The Healthcare & Life Sciences (HCLS) AI Factory unifies three production-grade AI workflows into a single, continuous system — designed to take raw patient DNA and produce viable drug candidates without the fragmentation and delays that define traditional approaches.

This enables computational predictions. They're promising starting points for laboratory testing, not finished medicines. Real drug development requires years of laboratory and clinical validation. But what this HCLS AI Factory does is collapse the first and most expensive step — identifying targets and generating promising candidates — from months of work into hours.

Raw FASTQ files flow through NVIDIA Parabricks for GPU-accelerated genomics — alignment, variant calling, clinical-grade accuracy via DeepVariant — completing in hours instead of days.

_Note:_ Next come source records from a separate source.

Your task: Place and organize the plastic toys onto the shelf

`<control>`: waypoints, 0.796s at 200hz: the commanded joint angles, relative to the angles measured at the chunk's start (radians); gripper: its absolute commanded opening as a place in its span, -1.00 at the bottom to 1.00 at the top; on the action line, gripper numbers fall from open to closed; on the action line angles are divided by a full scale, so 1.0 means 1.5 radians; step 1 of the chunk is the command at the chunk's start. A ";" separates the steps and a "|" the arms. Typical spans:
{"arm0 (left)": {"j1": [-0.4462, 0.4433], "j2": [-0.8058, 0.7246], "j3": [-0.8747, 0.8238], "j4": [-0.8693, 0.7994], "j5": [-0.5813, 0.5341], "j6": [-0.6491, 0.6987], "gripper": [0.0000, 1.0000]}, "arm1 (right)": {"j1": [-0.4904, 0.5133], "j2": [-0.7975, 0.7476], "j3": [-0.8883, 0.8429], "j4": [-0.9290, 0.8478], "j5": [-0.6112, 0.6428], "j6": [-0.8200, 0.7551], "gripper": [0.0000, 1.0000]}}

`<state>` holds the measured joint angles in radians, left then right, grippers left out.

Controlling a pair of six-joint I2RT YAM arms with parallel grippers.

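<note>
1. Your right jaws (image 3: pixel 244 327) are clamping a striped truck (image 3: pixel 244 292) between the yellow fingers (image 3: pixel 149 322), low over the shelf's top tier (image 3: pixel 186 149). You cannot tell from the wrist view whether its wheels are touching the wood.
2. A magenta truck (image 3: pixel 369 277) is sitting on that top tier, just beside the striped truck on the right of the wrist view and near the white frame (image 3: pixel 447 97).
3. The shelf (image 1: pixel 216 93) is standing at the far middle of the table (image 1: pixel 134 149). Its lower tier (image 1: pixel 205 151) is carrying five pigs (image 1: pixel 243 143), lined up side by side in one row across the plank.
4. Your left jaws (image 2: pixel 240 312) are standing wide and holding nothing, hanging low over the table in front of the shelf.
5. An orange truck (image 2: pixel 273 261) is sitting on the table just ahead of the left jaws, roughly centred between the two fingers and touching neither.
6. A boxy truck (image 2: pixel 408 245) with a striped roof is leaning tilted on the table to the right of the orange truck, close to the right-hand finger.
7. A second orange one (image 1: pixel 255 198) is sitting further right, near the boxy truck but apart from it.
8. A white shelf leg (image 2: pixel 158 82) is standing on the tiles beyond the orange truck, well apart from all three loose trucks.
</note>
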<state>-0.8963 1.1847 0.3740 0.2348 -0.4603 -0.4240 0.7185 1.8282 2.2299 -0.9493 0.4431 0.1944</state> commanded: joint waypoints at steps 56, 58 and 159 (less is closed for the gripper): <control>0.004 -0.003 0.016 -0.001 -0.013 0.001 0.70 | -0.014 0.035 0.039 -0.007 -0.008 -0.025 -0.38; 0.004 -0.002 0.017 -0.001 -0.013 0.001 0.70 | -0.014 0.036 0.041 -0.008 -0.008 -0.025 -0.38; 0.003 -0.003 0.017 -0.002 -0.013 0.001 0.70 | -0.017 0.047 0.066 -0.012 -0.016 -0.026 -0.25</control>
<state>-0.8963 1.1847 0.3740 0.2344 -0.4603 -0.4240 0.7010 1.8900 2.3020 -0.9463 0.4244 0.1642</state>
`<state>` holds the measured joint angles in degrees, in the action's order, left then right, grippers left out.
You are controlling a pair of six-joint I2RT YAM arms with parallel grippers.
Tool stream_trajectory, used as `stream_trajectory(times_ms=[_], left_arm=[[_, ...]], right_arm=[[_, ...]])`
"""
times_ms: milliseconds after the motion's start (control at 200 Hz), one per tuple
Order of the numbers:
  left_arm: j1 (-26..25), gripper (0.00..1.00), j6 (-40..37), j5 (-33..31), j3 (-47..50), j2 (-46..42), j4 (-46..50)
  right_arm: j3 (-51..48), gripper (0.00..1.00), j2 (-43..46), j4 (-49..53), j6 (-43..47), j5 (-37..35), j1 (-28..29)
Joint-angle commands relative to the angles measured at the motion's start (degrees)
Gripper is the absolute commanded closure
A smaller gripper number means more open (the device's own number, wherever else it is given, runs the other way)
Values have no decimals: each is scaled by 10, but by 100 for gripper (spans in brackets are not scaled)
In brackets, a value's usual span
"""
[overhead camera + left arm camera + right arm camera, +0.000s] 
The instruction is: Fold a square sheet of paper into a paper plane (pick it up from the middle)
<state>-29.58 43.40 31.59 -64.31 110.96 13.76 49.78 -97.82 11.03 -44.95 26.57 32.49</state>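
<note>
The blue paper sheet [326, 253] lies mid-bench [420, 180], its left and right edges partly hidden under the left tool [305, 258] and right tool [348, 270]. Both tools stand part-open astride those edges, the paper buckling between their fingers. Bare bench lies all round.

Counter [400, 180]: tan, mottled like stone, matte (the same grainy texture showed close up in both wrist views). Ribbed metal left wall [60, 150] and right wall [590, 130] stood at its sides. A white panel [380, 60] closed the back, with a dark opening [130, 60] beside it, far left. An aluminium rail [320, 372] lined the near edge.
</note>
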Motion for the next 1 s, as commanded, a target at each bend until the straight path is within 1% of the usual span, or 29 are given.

Outputs feed directly into an evidence layer where millions of variants can be queried in natural language, grounded in ClinVar, AlphaMissense, structural data, and curated biomedical knowledge.

Validated targets then move into generative drug discovery via NVIDIA BioNeMo, where novel molecules are created, docked, scored, and ranked.

No batch jobs. No manual handoffs. Full lineage from patient DNA to candidate therapeutic.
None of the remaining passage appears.